▸ Your instructions
Please return every line of the records that contains the word "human".

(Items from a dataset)
----------

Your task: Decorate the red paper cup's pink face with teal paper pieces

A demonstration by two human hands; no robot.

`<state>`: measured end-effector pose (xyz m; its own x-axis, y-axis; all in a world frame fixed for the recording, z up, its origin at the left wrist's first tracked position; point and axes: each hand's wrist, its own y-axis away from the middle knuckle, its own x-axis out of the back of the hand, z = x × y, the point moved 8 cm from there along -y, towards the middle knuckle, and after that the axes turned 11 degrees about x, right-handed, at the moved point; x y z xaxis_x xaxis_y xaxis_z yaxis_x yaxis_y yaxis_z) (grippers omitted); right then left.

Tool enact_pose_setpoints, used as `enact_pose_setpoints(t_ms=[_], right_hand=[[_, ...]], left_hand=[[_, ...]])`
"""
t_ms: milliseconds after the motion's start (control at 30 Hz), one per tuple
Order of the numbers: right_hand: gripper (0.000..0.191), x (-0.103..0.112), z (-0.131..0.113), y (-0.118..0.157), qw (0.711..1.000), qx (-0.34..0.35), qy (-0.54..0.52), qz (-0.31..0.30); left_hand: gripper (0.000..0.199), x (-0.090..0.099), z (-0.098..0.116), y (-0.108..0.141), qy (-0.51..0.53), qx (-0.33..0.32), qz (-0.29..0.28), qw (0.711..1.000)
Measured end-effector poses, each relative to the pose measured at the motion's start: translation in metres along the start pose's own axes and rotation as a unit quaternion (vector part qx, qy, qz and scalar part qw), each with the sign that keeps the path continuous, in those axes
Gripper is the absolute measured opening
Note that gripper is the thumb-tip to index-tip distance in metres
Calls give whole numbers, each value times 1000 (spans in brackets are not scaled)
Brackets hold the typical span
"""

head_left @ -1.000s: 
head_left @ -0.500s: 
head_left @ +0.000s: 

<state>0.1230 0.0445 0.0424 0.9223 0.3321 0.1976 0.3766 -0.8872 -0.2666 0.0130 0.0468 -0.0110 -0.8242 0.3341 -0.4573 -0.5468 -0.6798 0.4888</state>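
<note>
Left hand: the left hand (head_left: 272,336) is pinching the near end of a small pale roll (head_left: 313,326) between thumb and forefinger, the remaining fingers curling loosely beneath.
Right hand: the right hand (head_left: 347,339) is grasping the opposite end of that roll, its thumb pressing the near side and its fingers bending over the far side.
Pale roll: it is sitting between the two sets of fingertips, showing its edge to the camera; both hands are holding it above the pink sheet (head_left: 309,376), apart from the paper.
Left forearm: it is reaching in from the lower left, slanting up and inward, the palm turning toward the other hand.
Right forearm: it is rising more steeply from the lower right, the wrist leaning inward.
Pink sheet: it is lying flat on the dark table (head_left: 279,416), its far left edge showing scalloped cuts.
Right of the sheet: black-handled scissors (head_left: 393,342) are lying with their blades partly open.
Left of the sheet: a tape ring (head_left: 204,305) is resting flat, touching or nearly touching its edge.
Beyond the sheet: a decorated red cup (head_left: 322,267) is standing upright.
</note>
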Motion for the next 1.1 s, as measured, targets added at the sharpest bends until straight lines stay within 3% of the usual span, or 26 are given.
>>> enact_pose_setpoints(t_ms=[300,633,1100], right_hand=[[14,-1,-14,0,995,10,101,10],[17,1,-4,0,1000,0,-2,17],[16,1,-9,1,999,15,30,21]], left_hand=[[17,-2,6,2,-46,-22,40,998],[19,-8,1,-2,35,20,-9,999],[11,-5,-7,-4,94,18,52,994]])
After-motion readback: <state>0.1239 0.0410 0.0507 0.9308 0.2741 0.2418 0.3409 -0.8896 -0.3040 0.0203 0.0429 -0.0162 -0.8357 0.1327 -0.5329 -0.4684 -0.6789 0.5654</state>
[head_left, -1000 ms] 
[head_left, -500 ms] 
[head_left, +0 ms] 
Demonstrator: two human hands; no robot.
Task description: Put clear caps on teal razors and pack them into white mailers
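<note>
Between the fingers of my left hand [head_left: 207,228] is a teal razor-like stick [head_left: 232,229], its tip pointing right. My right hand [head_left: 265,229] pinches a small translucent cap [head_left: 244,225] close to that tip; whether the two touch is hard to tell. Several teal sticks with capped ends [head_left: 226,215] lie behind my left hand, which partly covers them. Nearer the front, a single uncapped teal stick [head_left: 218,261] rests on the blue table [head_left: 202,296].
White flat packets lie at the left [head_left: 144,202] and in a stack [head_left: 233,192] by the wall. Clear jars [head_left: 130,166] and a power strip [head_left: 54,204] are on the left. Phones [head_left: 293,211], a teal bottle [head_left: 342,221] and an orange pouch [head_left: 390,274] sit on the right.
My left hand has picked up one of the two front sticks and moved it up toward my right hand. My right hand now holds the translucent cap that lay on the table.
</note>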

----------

▸ Solution to the exercise
A demonstration by two human hands; no robot.
Demonstrator: two human hands; no robot.

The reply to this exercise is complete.